Wikipedia scraping by title means searching for a topic on Wikipedia and automatically extracting its content using Python. Instead of manually opening a web page and copying information, this process allows Python to fetch and collect the data for us.
In this article, we will build a Python program that takes a topic name from the user, finds its Wikipedia page using Google Search and then extracts the text content from that page.
Prerequisites
Before running this project, make sure the following requirements are installed:
- Python
- requests
- beautifulsoup4
If the required libraries are not installed, you can install them using the following commands:
pip install requests
pip install beautifulsoup4
Step-by-Step Implementation
Step 1: Import Required Libraries
This step loads the libraries that are needed to send web requests and read the HTML content of the Wikipedia page.
- requests is used to send a request to the Wikipedia website.
- BeautifulSoup is used to read and extract data from the webpage.
import requests
from bs4 import BeautifulSoup
Step 2: Take Topic Input and Create Wikipedia URL
In this step, the user enters a topic name, and Python converts it into a valid Wikipedia page URL.
- input() takes the topic name from the user and strip() removes extra spaces from the input.
- replace(' ', '_') converts spaces into underscores so the topic fits Wikipedia’s URL format.
- wiki_link builds the correct Wikipedia page link.
title = input("Enter the topic: ").strip().replace(' ', '_')
wiki_link = f"https://en.wikipedia.org/wiki/{title}"
print("Wikipedia Link:", wiki_link)
Step 3: Send Request to the Wikipedia Page
This step connects to Wikipedia and loads the page so that its content can be extracted.
- headers makes the request look like it is coming from a browser and requests.get() sends the request to Wikipedia.
- res.text contains the webpage HTML and BeautifulSoup() parses the page so it can be searched.
headers = {'User-Agent': 'Mozilla/5.0'}
res = requests.get(wiki_link, headers=headers)
soup = BeautifulSoup(res.text, 'html.parser')
Step 4: Extract the Page Heading
This step fetches the main heading of the Wikipedia article.
- soup.find('h1') finds the main page title.
- .text extracts only the readable text.
- A default message is shown if no heading is found.
heading = soup.find('h1').text if soup.find('h1') else "Heading not found"
print("Heading:", heading)
Step 5: Extract All Paragraph Text
This step collects the full article content from all paragraph tags.
- find_all('p') finds all paragraphs.
- p.text extracts readable text.
- corpus stores the complete article text.
corpus = ''
for p in soup.find_all('p'):
corpus += p.text + '\n'
Step 6: Remove Reference Numbers
This step removes citation numbers like [1], [2], etc. from the text.

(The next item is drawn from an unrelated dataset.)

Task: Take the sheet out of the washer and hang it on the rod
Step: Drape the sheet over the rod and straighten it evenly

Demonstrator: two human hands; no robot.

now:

- The loop checks for common reference numbers.
- replace() removes them from the text for cleaner output.
for i in range(500):
corpus = corpus.replace(f'[{i}]', '')
Step 7: Display the Final Wikipedia Content
In this final step, the cleaned Wikipedia article is printed on the screen.
- strip() removes extra spaces and blank lines.
- print() shows the final scraped Wikipedia content.
print(corpus.strip())
Output:

After entering a topic such as Mahatma Gandhi, the program automatically finds the Wikipedia page and prints the full article content in the terminal.